Three years ago this month my mother was widowed. Since then I think she has thought about Dad, her husband and partner of 61 years, several times a day. And has missed him terribly. Last week I read an interview with a expert in palliative care who noted that many wish to die in their sleep but only 10% of the population actually does. Instead they die as they lived. My father died in his sleep. In bed, beside my mother, who was awake and reading. I wanted to read a poem at his funeral but all I could think of was the utterly inappropriate “Do Not Go Gentle Into that Good Night” by Dylan Thomas . Dad had never “raged” and certainly not “against the dying of the light.” He went as he lived – quietly and at peace with himself and the world.

Now Mom is a highly pragmatic person and I think she thought that getting on without her husband would be easier than it has been. So she has come up with a 19-point plan for overcoming grief that she recently published in her church bulletin. She believes this is a helpful plan even for people who are not experiencing grief, which is why I am sharing it here. As someone who is perennially harassed by the clock, I have certainly thought a lot about rule number 12, “Never refuse an invitation.”

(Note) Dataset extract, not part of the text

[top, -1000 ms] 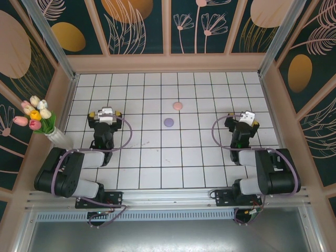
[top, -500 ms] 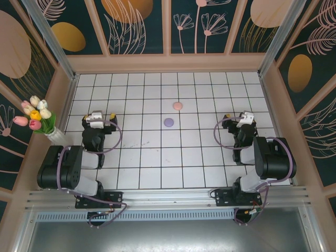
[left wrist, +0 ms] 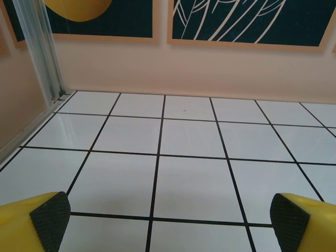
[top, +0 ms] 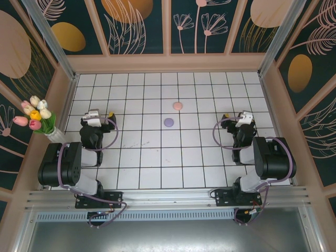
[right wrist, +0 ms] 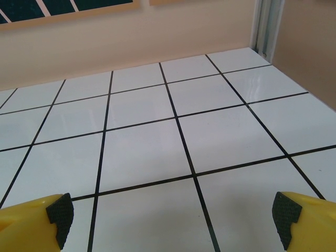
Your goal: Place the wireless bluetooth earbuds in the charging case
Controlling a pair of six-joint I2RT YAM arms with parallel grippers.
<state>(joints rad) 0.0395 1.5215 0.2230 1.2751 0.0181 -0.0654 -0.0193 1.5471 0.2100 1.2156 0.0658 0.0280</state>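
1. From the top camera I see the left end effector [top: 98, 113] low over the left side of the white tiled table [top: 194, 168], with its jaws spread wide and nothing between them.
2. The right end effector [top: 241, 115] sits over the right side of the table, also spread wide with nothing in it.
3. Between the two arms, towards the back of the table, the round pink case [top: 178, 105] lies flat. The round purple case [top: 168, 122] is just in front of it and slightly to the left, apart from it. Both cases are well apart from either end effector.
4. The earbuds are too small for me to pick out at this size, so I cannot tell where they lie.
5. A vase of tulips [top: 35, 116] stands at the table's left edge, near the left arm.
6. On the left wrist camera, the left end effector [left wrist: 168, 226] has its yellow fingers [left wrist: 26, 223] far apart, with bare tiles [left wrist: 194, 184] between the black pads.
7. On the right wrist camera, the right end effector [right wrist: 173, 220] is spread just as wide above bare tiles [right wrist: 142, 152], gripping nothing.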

  1. Do three works of charity every day: (e.g., phone calls, cards, visits, alms to the poor, baking for a friend or neighbour).
  2. Ask others about their troubles and trials.
  3. Be diligent about your own health. Walk each day, preferably outside for 30 minutes (to get vitamin D).
  4. Climb stairs each day to improve endurance and maintain bone mass.
  5. Take advantage of the sun: work or relax in a room into which the sun is shining.
  6. Share meals with others. Take turns eating together, especially Sunday dinners.
  7. Prepare nutritious meals for yourself. Do some preparation for dinner early in the day so you will be more likely to eat properly at night rather than resort to tea and toast.
  8. Let restful music soothe you.
  9. Vary your routine from what you were used to when your loved one was alive.
  10. Spend time on a hobby.
  11. Treat yourself once in awhile to a, manicure, pedicure, movie, concert.
  12. Never refuse an invitation.
  13. Ask others for favours.
  14. Plan activities where you will be with other people: join clubs, take a fitness/yoga class, do volunteer work.
  15. Have a rest midway through each day.
  16. Plan things to which you can look forward (e.g., a trip, visit from family, etc.).
  17. Keep you mind sharp by playing bridge, doing crosswords, studying a second language, etc.
  18. Make a list of partially completed projects and then start getting them done.
  19. SMILE.

My parents at their 60th wedding anniversary.